Eventually, Em dies, and this is where the real fun begins. In her will, she gives a few knick-knacks to her only surviving relatives—her mostly-costume jewelry goes to her cousin’s wife Melba (Evelyn Varden)—and leaves her old house and 20 acres to Pinky. And thus everyone in town is set against the girl, convinced that she tricked the old woman into writing the will, because, well, she couldn’t possibly have come by it honestly. When Tom shows up carrying clips from newspapers in the north that have effectively outed Pinky, things become more and more complicated. She can’t stay where she is, and she can’t return to the life she had, and she can’t even get a lawyer to take her case.
This results in a film that is pretty uneven in a lot of respects. It certainly dives head-first into controversy, with racism as the overarching theme. Certainly property rights and legal issues are important here, as is simply the treatment of African Americans in the South of the time. A couple of scenes play this out very well. Pinky’s initial run-in with the police, for instance, follows an interesting trajectory. Initially, in a fight with a woman named Rozelia (Nina Mae McKinney), the police assume that she is being harassed. When they discover Pinky’s racial heritage, rather than figure things out, they haul everyone to the station. Later, Pinky is attacked by a pair of men who know they have free reign to do what they want, because they’ll never be convicted of anything. These scenes are effective, although I can’t imagine what the response to them was south of the Mason-Dixon line.
The major controversial theme here, though, is miscegenation. What’s of primary interest is how everyone in the film apart from Pinky and Tom are against it. In fact, one of the biggest detractors of the relationship between Tom and Pinky is Aunt Dicey, who simply does not approve of Pinky pretending to be something she isn’t. Tom himself doesn’t react with the purest of motives, either. When Pinky’s story breaks in northern papers, he immediately accepts an offer to practice medicine in Colorado, hoping to take Pinky with him and start a new life there away from anyone who knows her origins. But still, the film takes this on, and while both Jeanne Crain and William Lundigan were even whiter than I am (and that’s saying something), the moment he knows she’s black and kisses her anyway, the film becomes something that people in less race-friendly parts of the country sought to ban. (In fact, one theater that showed the film despite such a ban was fined and took the case all the way to the Supreme Court.)

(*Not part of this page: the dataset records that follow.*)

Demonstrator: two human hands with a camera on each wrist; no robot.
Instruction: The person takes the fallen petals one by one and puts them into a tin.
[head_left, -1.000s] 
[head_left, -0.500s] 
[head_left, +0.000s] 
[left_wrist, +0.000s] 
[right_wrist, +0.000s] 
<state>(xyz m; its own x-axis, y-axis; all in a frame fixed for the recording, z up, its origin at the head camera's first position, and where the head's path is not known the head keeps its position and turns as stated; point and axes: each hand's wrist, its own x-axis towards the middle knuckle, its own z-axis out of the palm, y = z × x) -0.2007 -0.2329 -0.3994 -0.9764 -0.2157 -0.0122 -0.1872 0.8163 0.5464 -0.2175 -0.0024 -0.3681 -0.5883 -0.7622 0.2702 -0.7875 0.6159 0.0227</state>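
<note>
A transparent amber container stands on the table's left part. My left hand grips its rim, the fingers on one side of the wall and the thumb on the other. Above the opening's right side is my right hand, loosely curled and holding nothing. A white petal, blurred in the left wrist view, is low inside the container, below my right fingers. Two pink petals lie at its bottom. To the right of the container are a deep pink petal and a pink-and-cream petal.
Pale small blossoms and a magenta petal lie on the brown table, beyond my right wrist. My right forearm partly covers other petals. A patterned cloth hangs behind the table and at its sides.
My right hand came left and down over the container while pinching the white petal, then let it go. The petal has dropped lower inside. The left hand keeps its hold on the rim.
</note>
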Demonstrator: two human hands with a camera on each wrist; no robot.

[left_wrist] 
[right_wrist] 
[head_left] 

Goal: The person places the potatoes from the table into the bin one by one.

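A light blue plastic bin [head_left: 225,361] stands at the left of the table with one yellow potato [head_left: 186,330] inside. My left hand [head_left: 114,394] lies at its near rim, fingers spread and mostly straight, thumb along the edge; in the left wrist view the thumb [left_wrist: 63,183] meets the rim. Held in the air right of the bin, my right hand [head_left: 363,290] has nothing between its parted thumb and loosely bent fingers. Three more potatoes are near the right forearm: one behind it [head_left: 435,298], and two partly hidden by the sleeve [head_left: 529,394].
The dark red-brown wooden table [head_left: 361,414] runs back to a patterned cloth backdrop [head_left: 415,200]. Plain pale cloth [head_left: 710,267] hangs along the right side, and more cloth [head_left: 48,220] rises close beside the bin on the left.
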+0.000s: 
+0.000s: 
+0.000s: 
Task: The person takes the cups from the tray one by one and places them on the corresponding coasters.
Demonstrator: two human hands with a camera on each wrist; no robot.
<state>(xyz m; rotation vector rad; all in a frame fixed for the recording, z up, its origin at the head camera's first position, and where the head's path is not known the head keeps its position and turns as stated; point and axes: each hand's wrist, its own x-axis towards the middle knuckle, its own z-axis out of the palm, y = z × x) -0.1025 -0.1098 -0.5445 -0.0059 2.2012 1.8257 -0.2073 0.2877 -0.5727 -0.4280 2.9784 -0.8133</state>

This is Hollywood 1949, so we know going in there’s probably going to be an uplift at the end, and naturally there is one. No real resolution of the race problems is offered. Instead, the conclusion of the film more or less results in all of the problems being swept under the rug.
If I had to pick out the biggest stumbling block of this film, it’s that the role of Pinky is one of the most ridiculous whitewashings I’ve ever seen. Jeanne Crain had red hair. You can’t tell in a black-and-white film, but you can certainly tell that this is not a woman of African descent. Certainly there had to be a competent actress with light enough skin to play this role effectively and still read as African-American. At times, the racial issues become almost farcical due to this obvious disconnect.

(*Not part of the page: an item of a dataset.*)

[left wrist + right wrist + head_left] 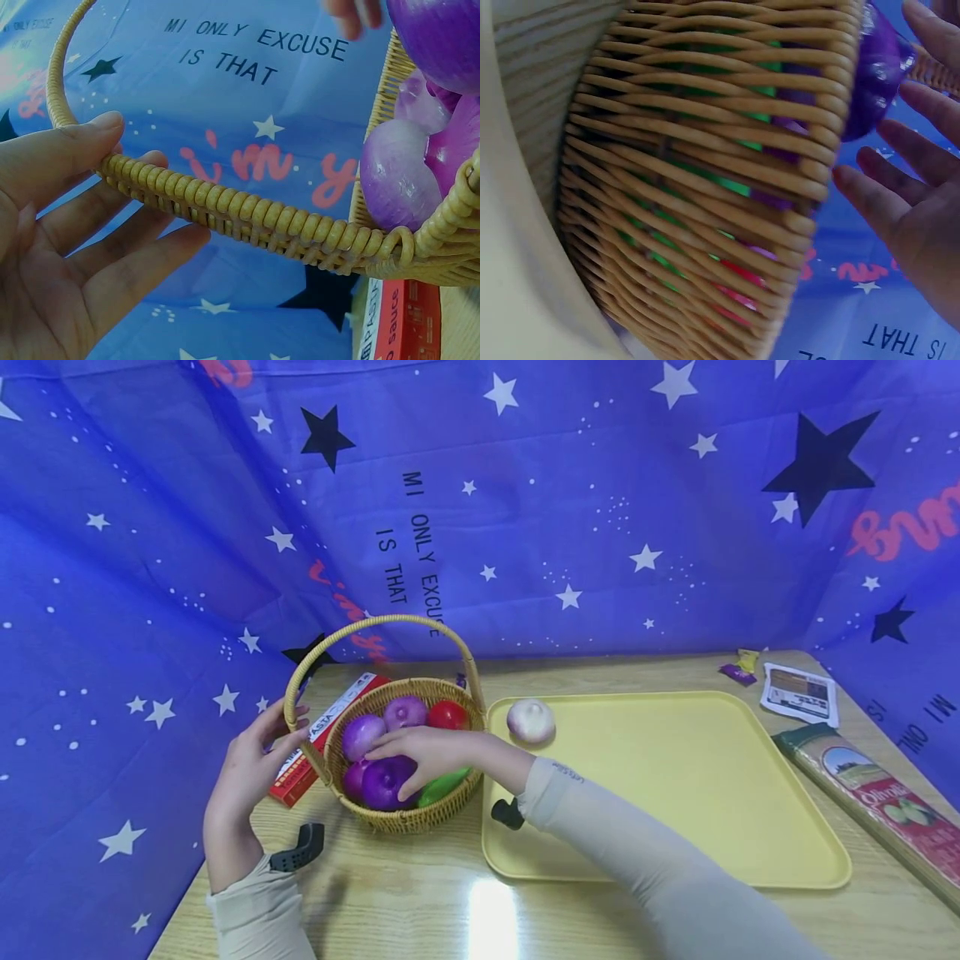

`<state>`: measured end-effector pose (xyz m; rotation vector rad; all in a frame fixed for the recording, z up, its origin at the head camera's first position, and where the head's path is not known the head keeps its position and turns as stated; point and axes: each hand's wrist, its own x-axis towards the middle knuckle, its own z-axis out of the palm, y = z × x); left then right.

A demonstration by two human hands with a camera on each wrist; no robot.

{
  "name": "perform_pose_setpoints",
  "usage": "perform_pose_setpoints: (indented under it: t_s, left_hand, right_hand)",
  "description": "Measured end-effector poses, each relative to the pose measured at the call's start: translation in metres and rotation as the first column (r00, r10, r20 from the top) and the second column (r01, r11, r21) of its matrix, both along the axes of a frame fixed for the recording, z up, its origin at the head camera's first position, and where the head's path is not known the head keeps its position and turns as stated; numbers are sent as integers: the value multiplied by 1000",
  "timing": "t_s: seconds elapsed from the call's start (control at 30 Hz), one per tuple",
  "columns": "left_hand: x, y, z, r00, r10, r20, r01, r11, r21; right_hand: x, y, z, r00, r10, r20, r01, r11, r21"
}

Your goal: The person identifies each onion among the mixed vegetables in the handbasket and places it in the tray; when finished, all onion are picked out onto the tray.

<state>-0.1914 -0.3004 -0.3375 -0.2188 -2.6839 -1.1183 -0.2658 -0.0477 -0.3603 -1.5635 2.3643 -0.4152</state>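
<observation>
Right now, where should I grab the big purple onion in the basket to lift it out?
Probably from above, fingers spread round the dark purple onion across its widest part. It is round and smooth, and the basket wall and handle block the sides. The right hand already rests on top.

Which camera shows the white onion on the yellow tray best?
The head view: the white onion sits whole on the yellow tray, beside the basket. The wrist views don't show it.
</observation>
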Motion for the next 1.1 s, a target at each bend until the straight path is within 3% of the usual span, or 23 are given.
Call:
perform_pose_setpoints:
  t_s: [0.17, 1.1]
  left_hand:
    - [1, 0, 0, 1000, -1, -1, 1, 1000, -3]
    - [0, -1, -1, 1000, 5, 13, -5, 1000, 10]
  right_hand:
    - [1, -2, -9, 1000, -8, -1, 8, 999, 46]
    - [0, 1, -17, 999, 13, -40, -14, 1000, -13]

Pinky very much feels like the sort of “issues” movie that gets some love at Oscar time (three nominations, no wins) and seeks to educate as well as entertain and move emotionally. It’s a pretty effective film, and there’s plenty of outrage to be had in the watching. Unfortunately, some of that outrage comes from the flatly ridiculous casting choice of Jeanne Crain.
Why to watch Pinky: Its message feels ahead of its time.
Why not to watch: Jeanne Crain is whiter than I am.